The World after Osama bin Laden
Death welcome, but BU experts vary on its strategic value

Are we safer?
President Obama says we are, now that Osama bin Laden is dead. Throngs celebrated around the country Sunday night when the president announced that U.S. commandos had killed the 9/11 mastermind at a compound in Pakistan.
BU experts have some other opinions. Perhaps most upbeat is Joseph Wippl, a 30-year veteran of the Central Intelligence Agency and a College of Arts & Sciences international relations lecturer.
“It has to have a negative effect on the morale of terrorism,” Wippl says of bin Laden’s demise. That doesn’t mean that terrorism is going to come to an end. He says bin Laden “hasn’t been able to play a large role in it because of the pressures placed on him” during a decadelong manhunt. “But on the other hand, this is a bad thing for the terrorist culture. The effect is they’ve lost their leadership, the guy who issued fatwas on crusaders and Jews.”
Wippl believes other terrorist leaders are in the crosshairs as well.
“The next ones up are going to be al-Zawahiri and Omar,” he says. Ayman al-Zawahiri is al-Qaeda’s second-in-command, and Mullah Muhammed Omar is the leader of Afghanistan’s Taliban. “I think we are looking for them very, very seriously, and I think we’re going to get them. I think in that sense, this is a positive thing.”
Other BU experts welcomed bin Laden’s death, but disagreed about its strategic significance.
“He was probably not an operational figure” in al-Qaeda, says Adil Najam, the Frederick S. Pardee Professor of Global Public Policy, a CAS professor of international relations and of geography and environment, and director of the Pardee Center for the Study of the Longer-Range Future. “The importance of his death is the closure that it brings. His death is more important for the United State than it is for al-Qaeda.”
Former Army colonel and West Point graduate Andrew Bacevich, also a CAS international relations professor, agrees that bin Laden’s death is of marginal practical significance, for all its gratifying emotion. “Anti-American, anti-Western sentiment in the Islamic world predated bin Laden,” he says. “It stems from factors unrelated to bin Laden, and persists with bin Laden gone from the scene.”

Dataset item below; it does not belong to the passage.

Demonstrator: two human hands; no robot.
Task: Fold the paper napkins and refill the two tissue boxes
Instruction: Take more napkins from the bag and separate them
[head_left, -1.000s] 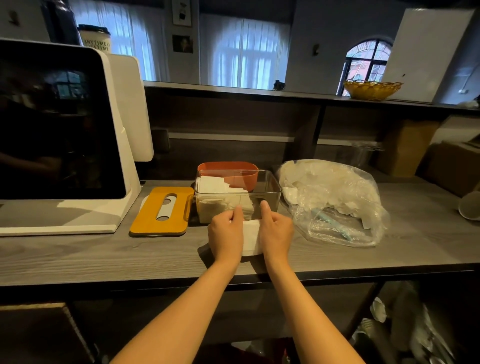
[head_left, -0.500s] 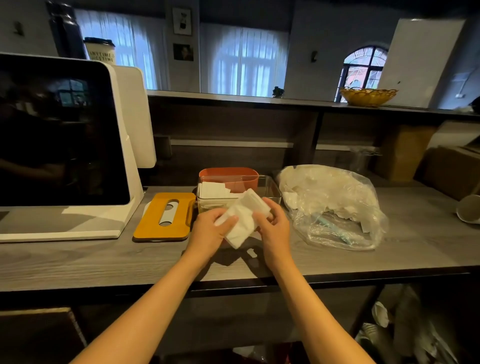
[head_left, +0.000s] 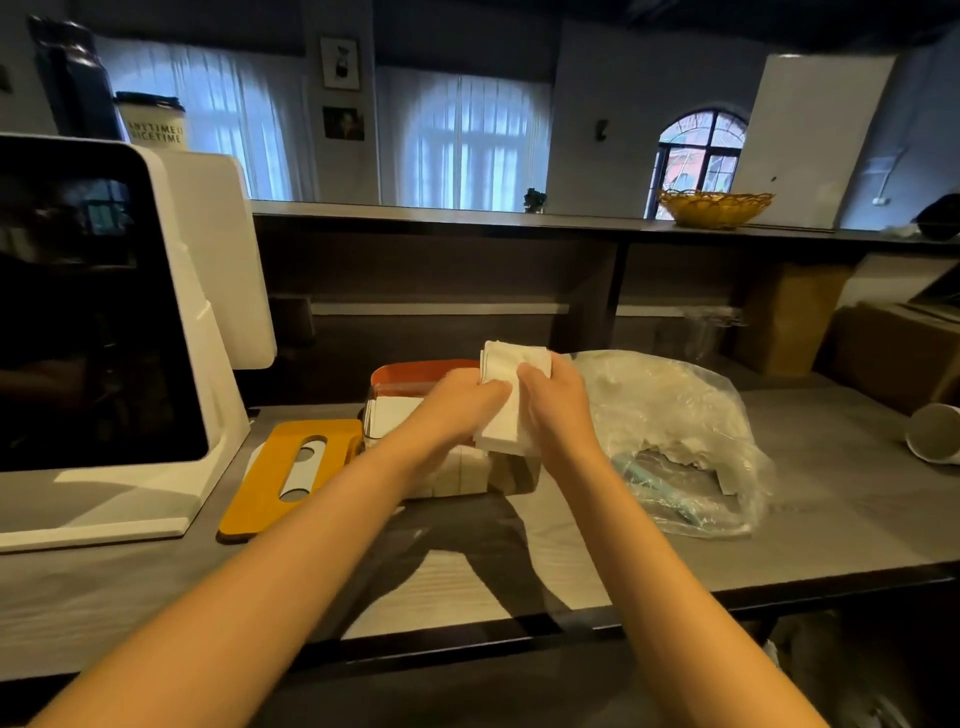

Bacevich believes that al-Qaeda was never as strong as we made it out to be after 9/11 and that the attack on the World Trade Center happened because we allowed ourselves to be open to that kind of attack. “We are safer today because we’ve invested very substantial efforts in ensuring that our guard is up,” he says.
He also believes that the recent freedom uprisings in the Middle East appear to reject al-Qaeda’s antimodernity ideology. “To the extent that that perception is correct,” he says, “al-Qaeda is losing, and may already have lost, the battle for the hearts and minds of the people in that part of the world.” Bacevich stresses, however, that it’s unclear how the countries where the uprisings occurred will remake their governments.
Bin Laden’s death in a populous city with a heavy Pakistani military presence also raises questions about how much Pakistani authorities knew of his whereabouts. Pakistan receives about a billion dollars a year from the United States for anti-terrorism operations.
Bacevich says the circumstances raise the possibility of Pakistan’s complicity in hiding bin Laden. That nation, he says, either must convince its American allies that “they genuinely did not know this guy was hiding in plain sight” or face an American evaluation of whether the alliance “has become simply a sham.”
Najam, who is a native of Pakistan, says suspicions of the country’s complicity are unfounded. That nation likely is even more joyful than Americans over bin Laden’s death, he says, because, while 3,000 people died here on 9/11, 12 times that many Pakistanis have been killed by extremists in the ensuing decade. “At this point, the governments get on much better than either the people or the media,” Najam says. “If you read the Pakistani media, there’s constant U.S.-bashing, and if you read the U.S. media, there’s constant Pakistan-bashing.”
Nor, says Najam, should much be read into the U.S. decision not to warn Pakistan that an American attack on bin Laden’s compound was coming. “I assume very few people in the United States knew about it,” he says. “So it was not a surprise that the Pakistanis were not told of the details. It would be very unprofessional if they were.”